At this time, since the transmission belt 83 changes the traveling direction to the driven pulley 82 through the driving pulley 81 or to the driving pulley 81 through the driven pulley 82, each element 86 is smoothly moved. As shown in FIG. 7, it is necessary to reduce the thickness of the lower part of the saddle portion 87 of the element 86 in contact with each of the pulleys 81 and 82 so that the pulleys 81 and 82 can be turned around. On the other hand, the upper plate portion 88 of the element 86, the upper portion 89 of the saddle portion 87, and the connecting portion 90 between the upper plate portion 88 and the saddle portion 87 need to be thick in order to secure strength. As described above, the plate thickness of the element 86 varies within a single product (for example, see Patent Document 1).

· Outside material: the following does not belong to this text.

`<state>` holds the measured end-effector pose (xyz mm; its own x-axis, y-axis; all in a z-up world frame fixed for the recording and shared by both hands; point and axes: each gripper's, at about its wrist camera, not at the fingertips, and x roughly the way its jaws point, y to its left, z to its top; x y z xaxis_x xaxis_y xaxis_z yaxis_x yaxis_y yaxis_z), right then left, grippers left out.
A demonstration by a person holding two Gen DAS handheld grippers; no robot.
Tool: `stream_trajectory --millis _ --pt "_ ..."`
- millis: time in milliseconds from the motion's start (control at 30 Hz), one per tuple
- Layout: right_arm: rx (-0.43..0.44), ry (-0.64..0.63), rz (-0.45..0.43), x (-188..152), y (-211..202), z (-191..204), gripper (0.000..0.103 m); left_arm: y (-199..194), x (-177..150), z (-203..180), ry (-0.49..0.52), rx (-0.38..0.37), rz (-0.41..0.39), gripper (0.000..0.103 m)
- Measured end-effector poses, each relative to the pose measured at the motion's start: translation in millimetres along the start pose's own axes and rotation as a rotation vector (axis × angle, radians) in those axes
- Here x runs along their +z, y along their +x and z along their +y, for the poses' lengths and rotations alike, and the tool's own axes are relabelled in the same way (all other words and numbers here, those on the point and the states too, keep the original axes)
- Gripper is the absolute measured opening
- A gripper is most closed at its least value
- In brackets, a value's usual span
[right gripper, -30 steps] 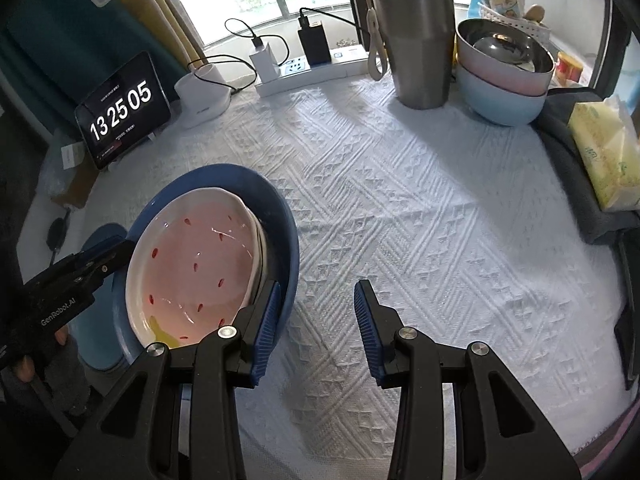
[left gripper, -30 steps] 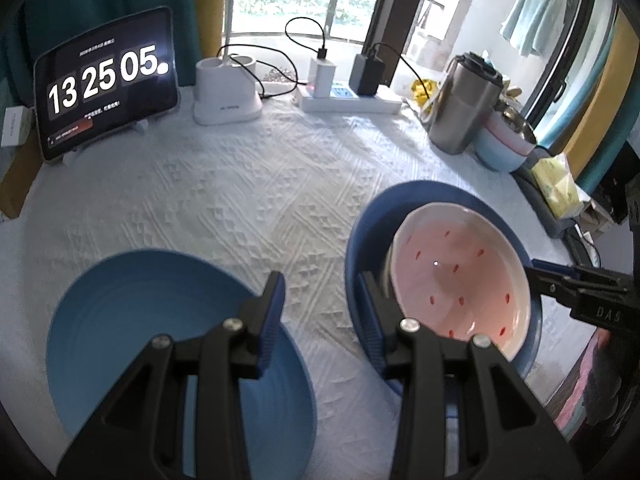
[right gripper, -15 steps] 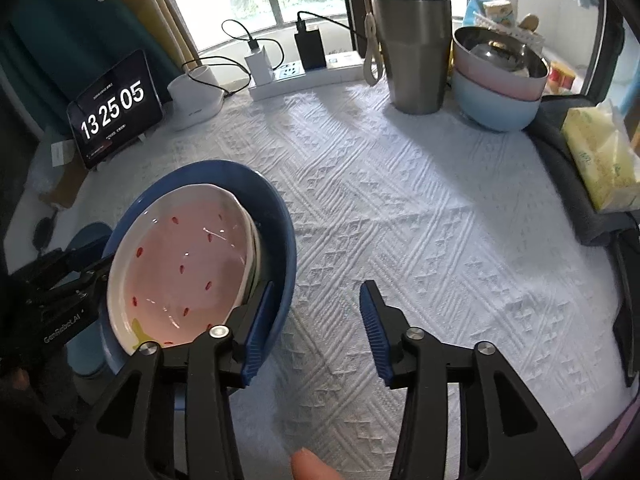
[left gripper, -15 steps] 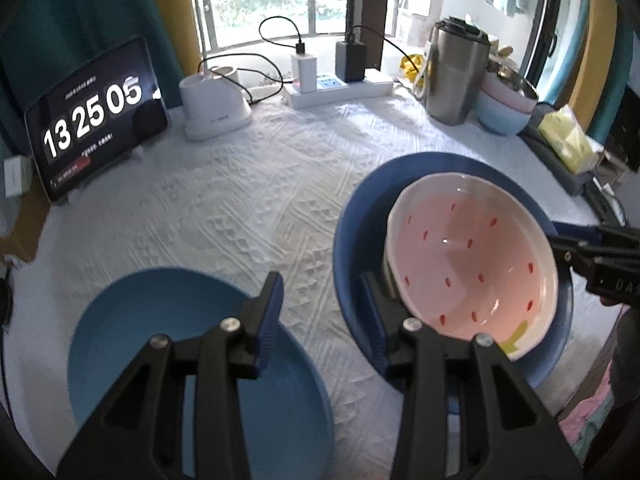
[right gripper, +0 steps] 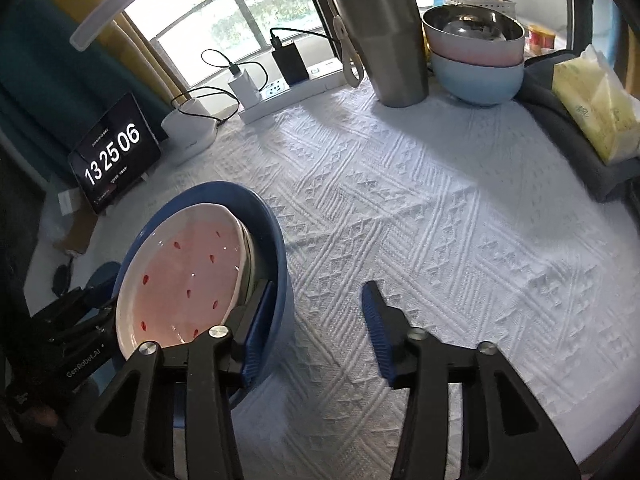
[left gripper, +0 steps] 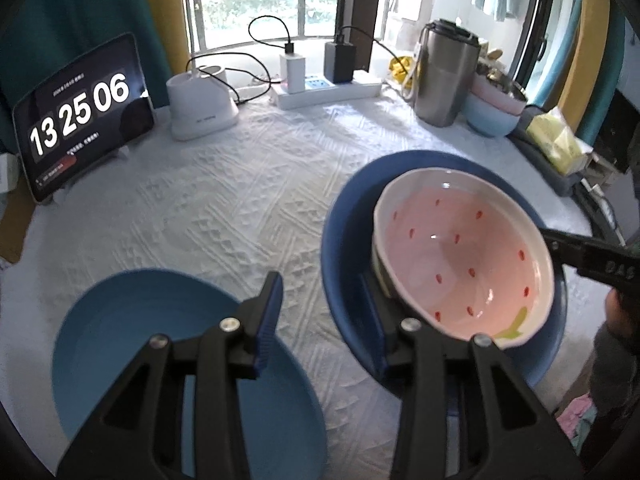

The element 86 having such a shape has been manufactured by performing a plurality of punching processes from a plate material.
[0003]
[Patent Document 1]
JP-A-11-117999 (page 2, right column, lines 9 to 27, FIGS. 8 and 9)
[0004]
[Problems to be solved by the invention]
However, although the plate material used for punching the above-described elements has advanced rolling technology and the like, since the thickness deviation exists, for example, about 10 μm in the width direction of the plate, the upper plate portion 88 with which the adjacent element 86 contacts, The effect remains on the upper part 89 of the saddle part 87 and the element 86 formed by punching without adjusting the plate thickness of the connecting part 90. As shown in FIG. 7, the element 86 is used in a form in which a large number, for example, 100 to 400, are connected in series, so that the transmission belt 83 runs from the driving pulley 81 to the driven pulley 82. 8 and when traveling from the driven pulley 82 to the driving pulley 81, if the thickness of the upper portion 89 of the saddle portion 87 of the element 86 is uniform, as indicated by the two-dot chain line in FIG. In addition, the transmission belt 83 is straightened in a plan view, but if, for example, a slight deviation (for example, 10 μm) occurs in the plate width direction, as shown by a solid line in FIG. 83 may be bent, or a stress may be generated due to the bend, and the durability of the transmission belt 83 may be significantly impaired. In addition, there is a problem that this causes noise.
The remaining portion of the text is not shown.